▶ [Task to complete]: What is the number of lines in this data that contain the word "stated"? Give the number alone.

▶ [Data listing]:
--

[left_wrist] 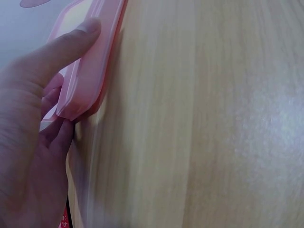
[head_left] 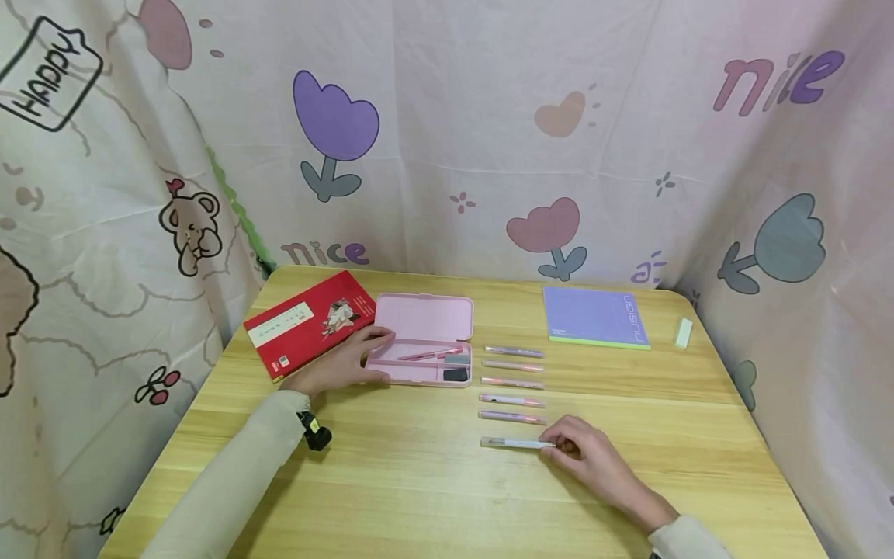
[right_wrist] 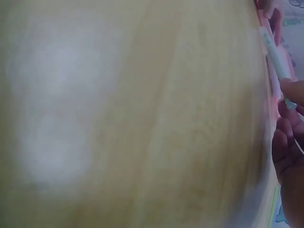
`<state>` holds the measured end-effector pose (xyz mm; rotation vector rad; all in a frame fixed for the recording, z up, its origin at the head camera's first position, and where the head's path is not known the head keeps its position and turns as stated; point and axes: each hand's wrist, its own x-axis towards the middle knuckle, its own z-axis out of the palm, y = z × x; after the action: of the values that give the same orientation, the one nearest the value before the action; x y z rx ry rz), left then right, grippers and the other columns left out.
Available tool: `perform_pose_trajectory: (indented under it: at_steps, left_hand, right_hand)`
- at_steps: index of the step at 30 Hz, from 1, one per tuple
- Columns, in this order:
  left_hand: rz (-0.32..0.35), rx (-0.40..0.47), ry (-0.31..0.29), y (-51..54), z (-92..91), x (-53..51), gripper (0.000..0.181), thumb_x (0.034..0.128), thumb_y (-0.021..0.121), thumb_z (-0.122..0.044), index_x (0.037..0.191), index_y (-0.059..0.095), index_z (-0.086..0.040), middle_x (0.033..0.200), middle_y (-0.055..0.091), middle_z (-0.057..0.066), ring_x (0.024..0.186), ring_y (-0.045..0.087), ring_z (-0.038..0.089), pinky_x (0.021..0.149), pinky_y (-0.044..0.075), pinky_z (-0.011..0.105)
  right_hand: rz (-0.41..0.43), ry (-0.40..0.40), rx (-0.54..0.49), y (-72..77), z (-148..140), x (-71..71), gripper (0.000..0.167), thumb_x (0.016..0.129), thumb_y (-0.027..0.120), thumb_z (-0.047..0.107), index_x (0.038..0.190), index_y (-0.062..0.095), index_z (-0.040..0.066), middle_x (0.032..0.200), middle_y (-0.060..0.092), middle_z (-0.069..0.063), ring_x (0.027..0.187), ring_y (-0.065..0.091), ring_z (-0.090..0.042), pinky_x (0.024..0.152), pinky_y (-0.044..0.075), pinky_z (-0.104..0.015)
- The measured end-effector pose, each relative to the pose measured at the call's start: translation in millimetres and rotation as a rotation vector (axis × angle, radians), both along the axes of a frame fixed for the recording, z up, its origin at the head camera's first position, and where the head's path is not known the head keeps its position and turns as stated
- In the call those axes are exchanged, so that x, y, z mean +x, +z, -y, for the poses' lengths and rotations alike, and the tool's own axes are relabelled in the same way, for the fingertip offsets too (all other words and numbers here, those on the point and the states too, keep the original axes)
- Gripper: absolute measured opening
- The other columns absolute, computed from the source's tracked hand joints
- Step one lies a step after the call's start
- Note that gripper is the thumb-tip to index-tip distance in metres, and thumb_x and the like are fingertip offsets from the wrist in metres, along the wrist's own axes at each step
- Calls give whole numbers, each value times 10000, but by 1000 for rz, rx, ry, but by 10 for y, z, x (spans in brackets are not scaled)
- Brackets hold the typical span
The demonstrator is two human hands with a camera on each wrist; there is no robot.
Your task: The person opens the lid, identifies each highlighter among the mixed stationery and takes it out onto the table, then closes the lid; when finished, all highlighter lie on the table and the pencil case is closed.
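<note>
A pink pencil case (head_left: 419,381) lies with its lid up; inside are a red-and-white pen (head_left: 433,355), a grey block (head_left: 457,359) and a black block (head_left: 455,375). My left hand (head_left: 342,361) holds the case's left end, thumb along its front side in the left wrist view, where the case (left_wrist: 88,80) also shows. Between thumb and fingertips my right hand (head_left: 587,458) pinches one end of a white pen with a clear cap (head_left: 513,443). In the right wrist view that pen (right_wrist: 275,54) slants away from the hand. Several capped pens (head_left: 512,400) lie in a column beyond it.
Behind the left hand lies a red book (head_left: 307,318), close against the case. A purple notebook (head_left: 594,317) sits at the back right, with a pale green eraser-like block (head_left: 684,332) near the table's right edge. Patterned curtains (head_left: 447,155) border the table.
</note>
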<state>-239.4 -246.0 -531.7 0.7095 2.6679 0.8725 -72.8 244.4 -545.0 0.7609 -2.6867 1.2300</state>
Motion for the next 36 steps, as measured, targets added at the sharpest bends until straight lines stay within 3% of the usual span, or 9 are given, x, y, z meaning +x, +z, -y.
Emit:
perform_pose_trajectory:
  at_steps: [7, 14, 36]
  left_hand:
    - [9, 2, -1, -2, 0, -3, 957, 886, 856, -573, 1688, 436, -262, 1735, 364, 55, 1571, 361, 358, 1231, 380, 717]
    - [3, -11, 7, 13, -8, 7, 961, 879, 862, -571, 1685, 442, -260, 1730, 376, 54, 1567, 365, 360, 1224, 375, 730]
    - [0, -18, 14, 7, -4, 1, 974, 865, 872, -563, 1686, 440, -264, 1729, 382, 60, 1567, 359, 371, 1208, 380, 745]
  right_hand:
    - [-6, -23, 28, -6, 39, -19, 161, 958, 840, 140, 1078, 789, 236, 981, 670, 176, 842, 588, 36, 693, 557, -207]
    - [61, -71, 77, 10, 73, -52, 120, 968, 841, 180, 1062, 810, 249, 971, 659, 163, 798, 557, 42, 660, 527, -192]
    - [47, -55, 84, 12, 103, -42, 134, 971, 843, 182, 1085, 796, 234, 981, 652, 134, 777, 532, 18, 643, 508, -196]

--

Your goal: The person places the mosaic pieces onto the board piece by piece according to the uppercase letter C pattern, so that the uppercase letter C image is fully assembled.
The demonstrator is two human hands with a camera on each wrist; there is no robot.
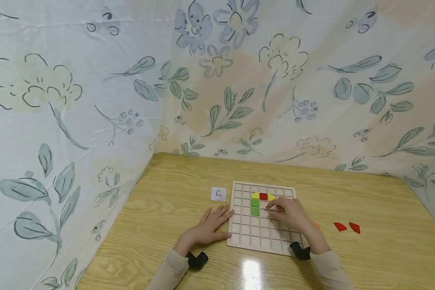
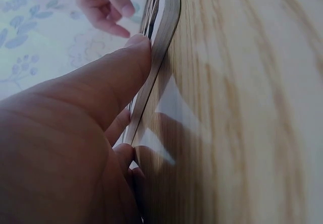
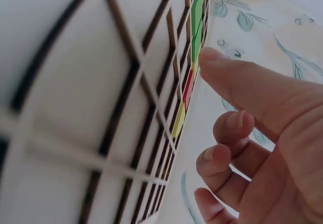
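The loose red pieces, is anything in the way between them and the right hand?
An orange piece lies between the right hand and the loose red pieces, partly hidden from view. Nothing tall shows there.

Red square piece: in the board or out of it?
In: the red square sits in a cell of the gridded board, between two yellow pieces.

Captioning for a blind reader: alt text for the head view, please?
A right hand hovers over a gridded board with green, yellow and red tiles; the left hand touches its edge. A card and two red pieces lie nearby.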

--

▶ [Solution to this task]: 2